● DIRECTIONS:
If a line includes the word "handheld", it belongs in the count; state the total for the data below and add nothing.

● SUPPLIED DATA:
Start of Block

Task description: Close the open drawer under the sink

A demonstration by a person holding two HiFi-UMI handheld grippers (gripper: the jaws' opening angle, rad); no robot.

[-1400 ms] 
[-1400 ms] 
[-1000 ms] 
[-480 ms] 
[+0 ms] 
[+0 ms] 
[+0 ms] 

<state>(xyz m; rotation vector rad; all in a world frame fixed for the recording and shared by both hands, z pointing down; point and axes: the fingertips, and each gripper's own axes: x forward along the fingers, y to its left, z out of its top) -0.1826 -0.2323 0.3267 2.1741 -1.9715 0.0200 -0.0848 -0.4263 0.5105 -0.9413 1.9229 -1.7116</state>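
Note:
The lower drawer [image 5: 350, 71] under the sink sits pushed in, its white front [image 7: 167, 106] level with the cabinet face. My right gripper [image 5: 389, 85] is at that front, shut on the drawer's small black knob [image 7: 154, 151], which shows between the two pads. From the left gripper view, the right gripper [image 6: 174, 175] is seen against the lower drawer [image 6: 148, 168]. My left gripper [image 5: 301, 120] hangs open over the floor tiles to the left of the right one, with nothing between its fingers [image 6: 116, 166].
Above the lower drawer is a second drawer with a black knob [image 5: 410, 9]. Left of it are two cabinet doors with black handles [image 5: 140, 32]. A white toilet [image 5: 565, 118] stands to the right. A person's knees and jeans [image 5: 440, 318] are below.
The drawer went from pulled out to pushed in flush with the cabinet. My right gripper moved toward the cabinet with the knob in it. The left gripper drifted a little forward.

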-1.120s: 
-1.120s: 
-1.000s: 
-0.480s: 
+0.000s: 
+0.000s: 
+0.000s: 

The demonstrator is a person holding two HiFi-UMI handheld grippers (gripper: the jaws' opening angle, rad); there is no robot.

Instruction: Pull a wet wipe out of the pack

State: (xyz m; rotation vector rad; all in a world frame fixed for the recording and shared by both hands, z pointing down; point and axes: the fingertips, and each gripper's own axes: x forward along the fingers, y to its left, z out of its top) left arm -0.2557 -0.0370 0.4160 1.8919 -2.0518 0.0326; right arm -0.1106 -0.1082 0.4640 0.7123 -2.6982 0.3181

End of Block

● RESULT OF THE EXERCISE:
2